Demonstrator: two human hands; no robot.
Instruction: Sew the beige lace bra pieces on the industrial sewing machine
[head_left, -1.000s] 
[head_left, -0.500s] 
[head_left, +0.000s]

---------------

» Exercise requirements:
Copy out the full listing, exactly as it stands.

» Your response:
Demonstrator: two human hands; no robot.
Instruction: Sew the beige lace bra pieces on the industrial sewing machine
[head_left, -1.000s] 
[head_left, -0.500s] 
[head_left, +0.000s]

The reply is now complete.